The Making of a Maker

Benjamin Franklin as an apprentice

Benjamin Franklin as an apprentice

Last week’s post posited that at its core, the wide toolbox framework is a type of self-directed apprenticeship that constitutes a long game mind-set. It is prima facie evidence of a student’s desire and ability to learn across diverse academic disciplines and fields of knowledge. This approach to positioning yourself, like a golfer who is engaged in course management, suggests that a student is questioning the traditional academic paradigm where focus on a major transforms into a career. This self-directed learning experience is disruptive of the conventional approach to higher education: it challenges the conventional silo paradigm in academia. The wide toolbox framework, moreover, is for students who desire the ability to combine an understanding of the feasibility of a product or service (technology), focus on human intention or need (the humanities), and financial viability and sustainability (entrepreneurship). Fundamental to this self-directed apprenticeship is the compelling need of how to do college better given the dual reality of an interconnected global economy, and the challenge of having trained leaders for the 21st century knowledge workforce.

Learning skills to create, build, invent, or innovate is an inherent part the wide toolbox framework. In fact, the espirit de corps of the wide toolbox cohort is their curiosity and desire to make things. Chris Anderson, author of The Long Tail and former editor-in-chief of Wired magazine, asserted in Makers: The New Industrial Revolution, “Physical products are increasingly just digital information put in physical form by robotic devices such as CNC mills.” “This information,” Anderson continues, “is a design, translated into instructions to automated production equipment.”

In an early post on this blog, it was noted that there were two major tribes pursuing entrepreneurship at Yale: the atoms and the bits.

During the course of an interview an informant made the comment that he operates with or manages atoms, as compared to the people in other parts of the entrepreneurship village who operate with or manage bits and bytes. This informant’s worldview of entrepreneurship is informed by innovating through the creation of physical artifacts in the real world, as compared to innovating through the creation of digital information in the on-line or virtual world. This way of thinking about innovation is instructive for me because it lends a perspective to how to think about innovators and designers. Much of the discussion in the press about entrepreneurship centers around businesses based on bits and bytes. For sociological analysis of groups and individuals these distinctions might work, but I believe that many innovations are hybrids. They are based on atoms, something tangible, something you can touch, but they run on software based on bits and bytes, something intangible.

Because the wide toolbox cohort is learning skills on their own and applying them to make things from bits and atoms they have kindred spirits in the Maker movement. Because of the comprehensiveness of an e-mail I received concerning the making of a maker, I thought that it would be informative to share an edited version here:

  • Hand-in-hand with the development of the wide-toolbox is the presentation of the expanded maker-skills on one’s resume.
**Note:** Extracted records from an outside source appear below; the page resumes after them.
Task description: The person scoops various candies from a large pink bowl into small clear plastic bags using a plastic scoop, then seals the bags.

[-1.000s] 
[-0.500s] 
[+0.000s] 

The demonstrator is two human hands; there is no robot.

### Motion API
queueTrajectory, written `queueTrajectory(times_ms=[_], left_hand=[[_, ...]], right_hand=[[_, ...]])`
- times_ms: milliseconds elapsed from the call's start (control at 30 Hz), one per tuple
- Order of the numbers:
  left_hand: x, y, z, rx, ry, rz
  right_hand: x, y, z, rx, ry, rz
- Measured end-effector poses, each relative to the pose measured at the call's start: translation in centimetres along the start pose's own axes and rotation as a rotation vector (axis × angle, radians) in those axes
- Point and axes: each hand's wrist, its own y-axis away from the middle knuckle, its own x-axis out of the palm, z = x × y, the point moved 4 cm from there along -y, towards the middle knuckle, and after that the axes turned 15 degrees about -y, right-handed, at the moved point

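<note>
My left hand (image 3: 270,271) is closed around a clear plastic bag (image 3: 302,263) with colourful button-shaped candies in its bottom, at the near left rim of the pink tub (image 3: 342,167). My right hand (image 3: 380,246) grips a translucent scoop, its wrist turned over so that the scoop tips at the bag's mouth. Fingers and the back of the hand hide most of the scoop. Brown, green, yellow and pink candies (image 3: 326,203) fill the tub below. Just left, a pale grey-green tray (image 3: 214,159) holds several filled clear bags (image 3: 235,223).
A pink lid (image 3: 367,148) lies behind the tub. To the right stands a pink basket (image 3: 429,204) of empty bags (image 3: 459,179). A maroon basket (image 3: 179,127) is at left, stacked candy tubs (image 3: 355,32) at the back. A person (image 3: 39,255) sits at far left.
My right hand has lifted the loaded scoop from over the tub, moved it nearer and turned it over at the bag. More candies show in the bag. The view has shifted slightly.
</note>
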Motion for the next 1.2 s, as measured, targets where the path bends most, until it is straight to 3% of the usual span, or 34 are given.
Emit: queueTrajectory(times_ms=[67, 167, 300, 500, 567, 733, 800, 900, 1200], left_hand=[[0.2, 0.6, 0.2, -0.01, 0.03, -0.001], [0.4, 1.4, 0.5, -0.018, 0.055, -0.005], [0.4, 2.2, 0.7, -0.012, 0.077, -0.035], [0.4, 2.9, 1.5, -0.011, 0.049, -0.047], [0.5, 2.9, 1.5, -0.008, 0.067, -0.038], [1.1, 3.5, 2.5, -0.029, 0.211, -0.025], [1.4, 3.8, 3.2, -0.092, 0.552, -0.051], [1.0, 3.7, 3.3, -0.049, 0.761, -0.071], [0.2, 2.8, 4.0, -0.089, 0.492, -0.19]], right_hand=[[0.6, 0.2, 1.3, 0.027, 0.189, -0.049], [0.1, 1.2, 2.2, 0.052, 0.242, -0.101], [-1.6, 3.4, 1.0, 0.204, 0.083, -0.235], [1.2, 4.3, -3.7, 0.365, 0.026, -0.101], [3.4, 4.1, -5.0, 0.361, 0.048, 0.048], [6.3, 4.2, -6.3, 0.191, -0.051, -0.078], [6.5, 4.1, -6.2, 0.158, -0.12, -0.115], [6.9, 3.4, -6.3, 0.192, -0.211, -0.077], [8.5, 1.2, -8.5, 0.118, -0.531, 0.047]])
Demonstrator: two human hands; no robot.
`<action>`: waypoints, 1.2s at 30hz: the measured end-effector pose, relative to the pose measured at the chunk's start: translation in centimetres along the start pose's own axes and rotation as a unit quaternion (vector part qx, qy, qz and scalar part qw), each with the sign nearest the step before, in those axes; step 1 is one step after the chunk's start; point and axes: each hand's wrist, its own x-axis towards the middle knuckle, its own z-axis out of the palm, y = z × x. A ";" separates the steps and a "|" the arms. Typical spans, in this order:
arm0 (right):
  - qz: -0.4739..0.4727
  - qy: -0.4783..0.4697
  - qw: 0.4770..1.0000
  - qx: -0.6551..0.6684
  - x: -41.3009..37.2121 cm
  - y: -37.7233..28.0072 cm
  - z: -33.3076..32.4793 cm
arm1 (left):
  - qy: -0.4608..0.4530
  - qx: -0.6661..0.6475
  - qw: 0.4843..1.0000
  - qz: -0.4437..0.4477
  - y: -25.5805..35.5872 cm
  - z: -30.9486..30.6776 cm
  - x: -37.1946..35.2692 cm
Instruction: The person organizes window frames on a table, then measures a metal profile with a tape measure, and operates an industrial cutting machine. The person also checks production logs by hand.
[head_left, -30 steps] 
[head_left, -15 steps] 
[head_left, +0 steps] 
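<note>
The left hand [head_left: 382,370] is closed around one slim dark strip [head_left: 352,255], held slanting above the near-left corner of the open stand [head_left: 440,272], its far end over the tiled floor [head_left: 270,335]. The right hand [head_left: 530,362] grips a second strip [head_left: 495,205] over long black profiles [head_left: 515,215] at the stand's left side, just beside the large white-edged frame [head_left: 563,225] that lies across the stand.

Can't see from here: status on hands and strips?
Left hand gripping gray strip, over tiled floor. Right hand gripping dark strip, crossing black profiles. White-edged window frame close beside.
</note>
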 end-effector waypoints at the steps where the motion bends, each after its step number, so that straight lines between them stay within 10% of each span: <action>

There is a yet-to-be-fully-documented shift in resume formats with the new flavor telling “what you made” as a standard entry. A recent Yale graduate has an applicable “lesson from the trenches story.” The aero-space company where he was interviewing, asked him to redo his standard resume, and highlight what he made. This fall, we will host a resume workshop on how to update your resume to include things you have made.
  • The maker-on-your-college-application trend combined with the maker-on-your-resume trend is a strong indicator of the need to add making skills to the list of required skills (thereby joining some of the well-established skills of communications, leadership, technical knowledge, and critical thinking).
  • Regarding the “preparing the maker” storyline, a bit of evidence that this is a “beyond Yale” thing is the growing number of places that have or are preparingacademic maker spaces” (including the number of visitors to the Center for Engineering, Innovation and Design (“CEID”) that are interested in our work. And on the high school level, two New York City high schools plus one upstate New York high school have visited CEID. There is even a thread of libraries-to-maker-spaces movement at various colleges (with a sub-thread of all libraries). There are existing high school models that are doing this as well, including our community’s high school. Also, colleges are coming on-line giving making its due credit with regards to admissions. Also Martin Culpepper’s new position at MIT is a demonstration of this phenomenon crossing over into academic leadership/organization. Woodie Flowers has been pushing this approach to learning for 30+ years. See the TedX Talk by Woodie.

This e-mail makes the point that being a maker is an identifiable talent that is in demand in the workplace, as well as on high school and college campuses. Combining the theoretical with the hands-on experience of creating, building, inventing or innovating things is a way to differentiate yourself from the preponderance of students who continue to take the path of trying to transform a conventional college major into a 21st century career.

Whether you are in STEM or the humanities, you might benefit from attending a workshop on how to update your resume to include things you have made. In future posts I will be returning to this topic of resume presentation.